List each line of the data that holds the string "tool", please.

### DATA SECTION
....

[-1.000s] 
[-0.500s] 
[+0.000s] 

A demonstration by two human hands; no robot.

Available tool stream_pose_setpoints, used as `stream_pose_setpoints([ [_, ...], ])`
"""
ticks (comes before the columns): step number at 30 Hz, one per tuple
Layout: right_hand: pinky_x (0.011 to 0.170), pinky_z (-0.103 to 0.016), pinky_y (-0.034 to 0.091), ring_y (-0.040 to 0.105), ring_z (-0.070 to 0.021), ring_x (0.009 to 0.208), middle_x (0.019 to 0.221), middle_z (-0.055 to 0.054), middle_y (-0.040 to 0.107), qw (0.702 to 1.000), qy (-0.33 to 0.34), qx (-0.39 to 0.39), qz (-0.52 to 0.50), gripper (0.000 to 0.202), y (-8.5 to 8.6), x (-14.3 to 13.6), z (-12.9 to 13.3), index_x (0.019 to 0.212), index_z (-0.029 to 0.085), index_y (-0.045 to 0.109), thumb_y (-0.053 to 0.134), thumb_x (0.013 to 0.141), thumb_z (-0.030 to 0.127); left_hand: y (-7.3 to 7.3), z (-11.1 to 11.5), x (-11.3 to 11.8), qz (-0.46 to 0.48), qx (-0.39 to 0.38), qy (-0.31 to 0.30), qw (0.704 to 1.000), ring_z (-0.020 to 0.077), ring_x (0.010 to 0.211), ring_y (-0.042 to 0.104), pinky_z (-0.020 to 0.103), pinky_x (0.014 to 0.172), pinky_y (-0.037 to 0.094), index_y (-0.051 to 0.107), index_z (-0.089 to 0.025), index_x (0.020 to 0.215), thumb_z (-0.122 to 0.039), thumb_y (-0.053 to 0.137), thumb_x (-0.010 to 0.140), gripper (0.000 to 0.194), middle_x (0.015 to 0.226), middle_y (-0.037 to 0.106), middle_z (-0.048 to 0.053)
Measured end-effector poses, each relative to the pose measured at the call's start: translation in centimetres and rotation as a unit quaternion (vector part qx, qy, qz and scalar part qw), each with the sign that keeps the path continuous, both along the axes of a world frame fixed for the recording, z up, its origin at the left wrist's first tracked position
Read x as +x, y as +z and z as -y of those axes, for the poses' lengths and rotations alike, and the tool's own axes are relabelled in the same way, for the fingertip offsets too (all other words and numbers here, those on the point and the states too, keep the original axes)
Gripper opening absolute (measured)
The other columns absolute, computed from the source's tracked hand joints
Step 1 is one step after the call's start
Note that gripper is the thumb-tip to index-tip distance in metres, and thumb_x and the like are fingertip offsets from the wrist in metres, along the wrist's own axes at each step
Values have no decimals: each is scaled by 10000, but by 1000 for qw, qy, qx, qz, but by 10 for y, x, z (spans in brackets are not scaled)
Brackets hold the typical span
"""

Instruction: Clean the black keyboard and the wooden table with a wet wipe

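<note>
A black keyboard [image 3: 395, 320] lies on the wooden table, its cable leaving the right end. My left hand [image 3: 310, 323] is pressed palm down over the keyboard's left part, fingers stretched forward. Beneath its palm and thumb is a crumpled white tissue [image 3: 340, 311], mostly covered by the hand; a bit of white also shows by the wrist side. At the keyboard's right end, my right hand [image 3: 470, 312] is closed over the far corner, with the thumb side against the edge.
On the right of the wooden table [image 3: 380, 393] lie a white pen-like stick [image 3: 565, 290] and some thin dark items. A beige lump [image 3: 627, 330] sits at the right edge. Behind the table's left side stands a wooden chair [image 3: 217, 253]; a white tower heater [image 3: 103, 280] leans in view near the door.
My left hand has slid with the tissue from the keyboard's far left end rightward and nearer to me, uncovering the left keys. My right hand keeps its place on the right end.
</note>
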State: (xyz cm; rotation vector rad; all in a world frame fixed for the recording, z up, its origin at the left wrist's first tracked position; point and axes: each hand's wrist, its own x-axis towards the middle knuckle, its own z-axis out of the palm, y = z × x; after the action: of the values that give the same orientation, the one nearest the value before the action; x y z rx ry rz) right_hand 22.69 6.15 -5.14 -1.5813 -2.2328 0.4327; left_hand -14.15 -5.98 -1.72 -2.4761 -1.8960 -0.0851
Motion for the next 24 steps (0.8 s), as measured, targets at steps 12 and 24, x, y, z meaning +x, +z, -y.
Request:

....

### TASK RESPONSE
Available tool stream_pose_setpoints, used as `stream_pose_setpoints([ [_, ...], ])`
Read x as +x, y as +z and z as -y of those axes, for the poses' lengths and rotations alike, and the tool's own axes are relabelled in the same way, for the fingertip offsets too (all other words and numbers here, those on the point and the states too, keep the original axes)

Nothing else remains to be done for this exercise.